[Stored entries]
—————

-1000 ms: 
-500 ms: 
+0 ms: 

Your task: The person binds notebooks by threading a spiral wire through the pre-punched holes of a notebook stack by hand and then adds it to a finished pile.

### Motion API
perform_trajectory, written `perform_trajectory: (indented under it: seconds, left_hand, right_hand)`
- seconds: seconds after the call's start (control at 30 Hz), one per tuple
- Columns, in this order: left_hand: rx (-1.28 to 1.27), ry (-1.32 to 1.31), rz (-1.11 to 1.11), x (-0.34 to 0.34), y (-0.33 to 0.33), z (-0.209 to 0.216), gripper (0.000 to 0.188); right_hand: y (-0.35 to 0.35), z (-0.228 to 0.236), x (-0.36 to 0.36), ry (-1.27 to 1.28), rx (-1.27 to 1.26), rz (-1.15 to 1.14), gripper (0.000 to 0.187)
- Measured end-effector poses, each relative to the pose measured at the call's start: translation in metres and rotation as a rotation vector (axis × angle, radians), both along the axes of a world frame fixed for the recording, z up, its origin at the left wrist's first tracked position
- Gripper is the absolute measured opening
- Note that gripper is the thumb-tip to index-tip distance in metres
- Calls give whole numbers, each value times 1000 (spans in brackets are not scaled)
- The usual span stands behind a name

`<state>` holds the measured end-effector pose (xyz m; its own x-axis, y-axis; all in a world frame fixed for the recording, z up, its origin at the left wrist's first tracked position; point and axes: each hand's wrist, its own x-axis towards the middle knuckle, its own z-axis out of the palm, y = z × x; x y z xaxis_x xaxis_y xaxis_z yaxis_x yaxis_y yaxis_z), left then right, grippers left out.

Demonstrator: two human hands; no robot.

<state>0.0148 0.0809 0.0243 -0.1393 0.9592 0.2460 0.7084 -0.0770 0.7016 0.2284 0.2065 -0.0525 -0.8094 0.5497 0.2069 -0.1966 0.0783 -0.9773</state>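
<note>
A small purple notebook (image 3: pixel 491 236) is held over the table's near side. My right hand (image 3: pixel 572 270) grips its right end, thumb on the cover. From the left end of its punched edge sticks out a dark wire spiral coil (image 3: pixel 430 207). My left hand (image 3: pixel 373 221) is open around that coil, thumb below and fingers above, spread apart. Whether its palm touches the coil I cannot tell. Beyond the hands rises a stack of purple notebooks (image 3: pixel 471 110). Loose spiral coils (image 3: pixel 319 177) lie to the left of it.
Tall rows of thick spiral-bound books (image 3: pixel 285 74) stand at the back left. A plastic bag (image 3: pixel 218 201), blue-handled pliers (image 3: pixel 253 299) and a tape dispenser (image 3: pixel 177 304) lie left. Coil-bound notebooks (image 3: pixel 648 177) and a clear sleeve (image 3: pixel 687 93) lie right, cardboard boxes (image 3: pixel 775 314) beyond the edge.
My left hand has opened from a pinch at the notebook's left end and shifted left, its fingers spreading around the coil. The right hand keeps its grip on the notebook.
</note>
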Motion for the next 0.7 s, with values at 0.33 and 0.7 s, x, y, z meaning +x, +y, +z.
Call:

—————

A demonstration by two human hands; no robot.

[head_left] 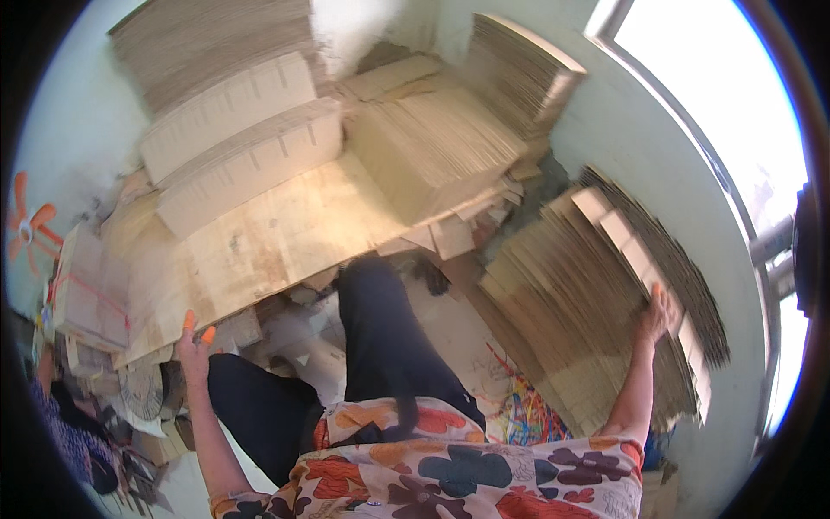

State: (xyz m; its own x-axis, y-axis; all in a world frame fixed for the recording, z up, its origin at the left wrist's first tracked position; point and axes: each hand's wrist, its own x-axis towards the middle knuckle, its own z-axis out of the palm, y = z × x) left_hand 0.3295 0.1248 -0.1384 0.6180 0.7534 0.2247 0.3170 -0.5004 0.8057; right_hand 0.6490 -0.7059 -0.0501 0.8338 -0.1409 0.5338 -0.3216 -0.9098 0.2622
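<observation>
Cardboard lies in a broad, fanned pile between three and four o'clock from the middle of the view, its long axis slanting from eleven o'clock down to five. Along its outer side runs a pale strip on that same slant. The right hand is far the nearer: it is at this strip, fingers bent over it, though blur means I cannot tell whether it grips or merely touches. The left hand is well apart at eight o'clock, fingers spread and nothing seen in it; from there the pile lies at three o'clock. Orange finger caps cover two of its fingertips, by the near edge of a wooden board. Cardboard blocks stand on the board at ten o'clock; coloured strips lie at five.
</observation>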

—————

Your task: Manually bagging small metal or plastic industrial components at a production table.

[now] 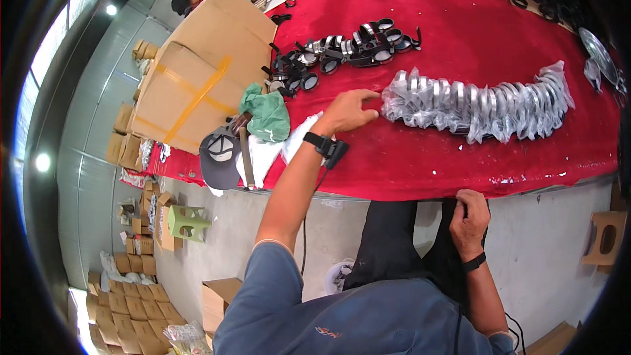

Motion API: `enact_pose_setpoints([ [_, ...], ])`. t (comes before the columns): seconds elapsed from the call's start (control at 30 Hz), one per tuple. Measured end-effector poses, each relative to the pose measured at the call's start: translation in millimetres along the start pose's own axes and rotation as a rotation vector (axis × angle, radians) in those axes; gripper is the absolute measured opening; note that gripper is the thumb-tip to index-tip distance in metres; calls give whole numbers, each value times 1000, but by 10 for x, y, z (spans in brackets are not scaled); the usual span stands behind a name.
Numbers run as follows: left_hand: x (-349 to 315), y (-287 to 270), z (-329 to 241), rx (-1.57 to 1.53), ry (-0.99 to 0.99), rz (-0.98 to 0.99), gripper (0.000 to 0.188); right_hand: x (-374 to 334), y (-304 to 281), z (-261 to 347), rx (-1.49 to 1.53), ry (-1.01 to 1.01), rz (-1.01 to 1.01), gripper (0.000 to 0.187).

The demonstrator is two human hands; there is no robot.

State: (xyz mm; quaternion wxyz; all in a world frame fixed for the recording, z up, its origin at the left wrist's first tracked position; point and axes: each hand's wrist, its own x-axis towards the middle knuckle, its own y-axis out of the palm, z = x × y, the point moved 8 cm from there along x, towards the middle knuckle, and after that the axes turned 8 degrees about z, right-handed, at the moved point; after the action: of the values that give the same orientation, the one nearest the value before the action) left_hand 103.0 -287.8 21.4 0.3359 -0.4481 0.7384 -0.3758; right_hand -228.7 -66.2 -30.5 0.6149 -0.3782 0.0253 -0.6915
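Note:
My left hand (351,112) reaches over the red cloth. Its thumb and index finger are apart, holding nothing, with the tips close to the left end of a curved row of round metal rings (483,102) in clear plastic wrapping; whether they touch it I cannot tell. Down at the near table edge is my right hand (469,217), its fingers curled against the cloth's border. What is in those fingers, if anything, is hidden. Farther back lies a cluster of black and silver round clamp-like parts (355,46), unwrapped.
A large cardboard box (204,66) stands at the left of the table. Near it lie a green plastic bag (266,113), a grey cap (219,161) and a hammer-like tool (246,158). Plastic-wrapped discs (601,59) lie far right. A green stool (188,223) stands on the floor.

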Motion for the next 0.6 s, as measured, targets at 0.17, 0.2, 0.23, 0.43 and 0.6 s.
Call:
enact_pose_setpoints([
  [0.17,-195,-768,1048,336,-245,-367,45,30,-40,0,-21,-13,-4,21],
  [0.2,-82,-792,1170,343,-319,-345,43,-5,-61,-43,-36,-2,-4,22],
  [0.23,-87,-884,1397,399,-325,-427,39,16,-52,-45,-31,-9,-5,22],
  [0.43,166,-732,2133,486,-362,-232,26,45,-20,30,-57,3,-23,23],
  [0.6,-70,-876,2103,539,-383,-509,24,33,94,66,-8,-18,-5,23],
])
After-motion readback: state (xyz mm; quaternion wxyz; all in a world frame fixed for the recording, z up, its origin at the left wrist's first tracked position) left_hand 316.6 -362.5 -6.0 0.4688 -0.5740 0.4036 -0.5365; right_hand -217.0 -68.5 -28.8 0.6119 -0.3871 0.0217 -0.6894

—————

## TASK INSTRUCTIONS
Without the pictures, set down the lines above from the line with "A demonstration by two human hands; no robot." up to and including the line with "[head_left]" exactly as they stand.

## WRITTEN REPLY
A demonstration by two human hands; no robot.

[head_left] 

Nothing else is needed for the answer.